Late-night talk show host and comedian James Corden was recently banned—and then unbanned—from New York City restaurant Balthazar after a manager reported two instances of inexcusable behavior, as chronicled by restaurant owner Keith McNally on Instagram.
One report said Corden allegedly demanded drinks on the house after a hair was found in his food. The other involved an egg yolk omelet Corden’s wife had ordered that had a bit of white in it. McNally claims Corden yelled at the server, prompting the ban. It was lifted after Corden called McNally and apologized.
Anyone who works in the service industry knows making the customer feel as comfortable as possible is the ultimate priority. The idea that the customer is always right is alive and well, but I think we’ve all decided that as a society, there are lines and boundaries that shouldn’t be crossed.
Connie Forbin, a longtime captain at the French Room, has perfected the art of service over the last 37 years. While service is her job, she offers some tips on how to be a good guest while dining at any restaurant.
Honor Your Reservation Time
Forbin knows things happen when it comes to meeting a reservation time—keys get lost, or shoes go missing—but showing up on time to a reservation is important.
“That time is carved out for us to serve you,” she says. “Your end time, you can’t control once you’re there.”
Forbin speaks specifically to the French Room’s dining policy, but honoring a reservation time is an industry-wide standard. Guests are allotted about an hour and a half for tea at the French Room, and when guests are behind, it cuts into their time to eat and drink.
If you’re late for your reservation, it bumps into all the reservations that follow yours. And that can sometimes interfere with your own service, Forbin says.
“If we have seven tables that come in at 11 o’clock, we are staffed for that, we are prepared for that,” she says. “But if you don’t show up until 30 minutes later, and we have several other tables, we’re not able to give you the best service.”
Be Mindful If You’ve Got a Big Group
Another reservation tip, especially if you’ve got a lot of people in your party, is to make sure all or most of the group can make it to the reservation, preferably at the same time, Forbin says.
Forbin recalls a party of 20 that had only four people show up on the day of the reservation with no notice. She names several reasons why this can be an issue.
Instead of taking up several tables, the group only took up one, which meant empty tables other guests could have booked. And not only did the restaurant have to prepare and organize the tables for the party, but they also had to redirect staff to tend to that reservation.
The kitchen, anticipating a larger party, likely prepared enough food for a large group, which all went to waste once it couldn’t be eaten, Forbin says.
For this reason, restaurants are turning to cancellation fees. Not all restaurants do this, but at a place like The French Room, it can sometimes mean being charged per head that doesn’t show up.
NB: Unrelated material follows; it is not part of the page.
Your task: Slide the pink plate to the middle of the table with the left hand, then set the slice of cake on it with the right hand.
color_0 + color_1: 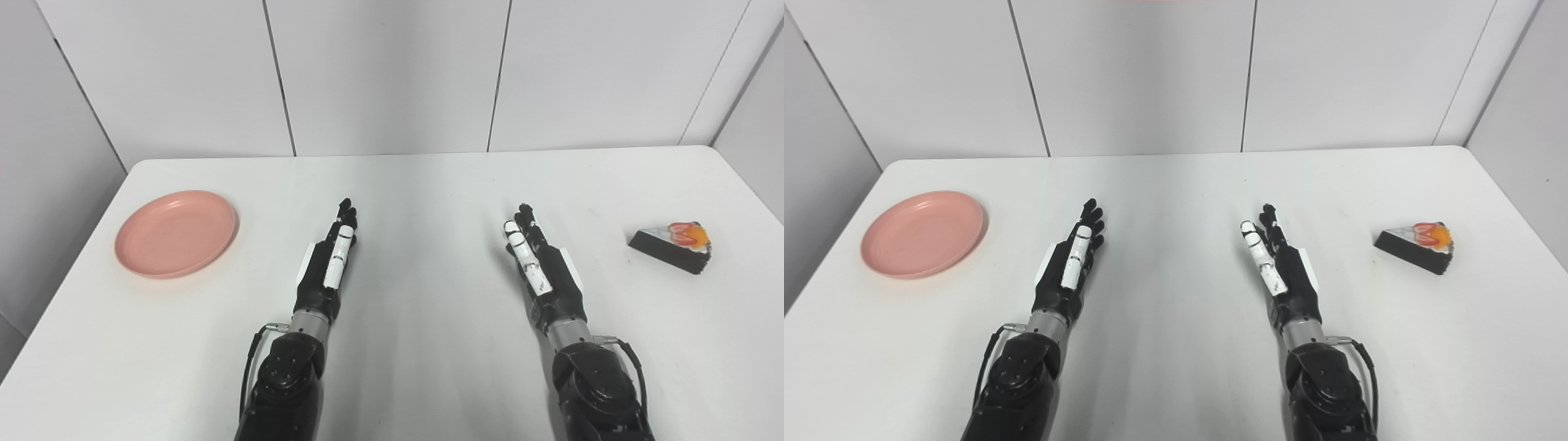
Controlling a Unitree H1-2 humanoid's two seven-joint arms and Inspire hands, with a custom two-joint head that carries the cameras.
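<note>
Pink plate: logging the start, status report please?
Left hand and right hand open, holding nothing. Pink plate far left, unmoved; cake slice far right. Table middle between the hands bare.

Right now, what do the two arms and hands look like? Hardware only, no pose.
Both match. The left hand and right hand are black, each with a white thumb and a white panel on the outer side. A silver metal cuff sits at each wrist, above a bulky glossy black forearm with small screw holes. A thin black cable loops from each wrist along the forearm's outer side.
</note>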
“Please” and “Thank You” Go a Long Way
It goes without saying that being kind and courteous to waitstaff is one of the best ways to be a good guest. And yes, that means saying “please” and “thank you” to your server.
“Although we’re servers and we’re serving you, we’re still human,” Forbin says. “We still have feelings.”
Forbin says customers who are kind usually receive the best service. And that’s because servers in any part of the industry appreciate it.
“It’s just human nature,” she says. “You want to gravitate where you feel good.”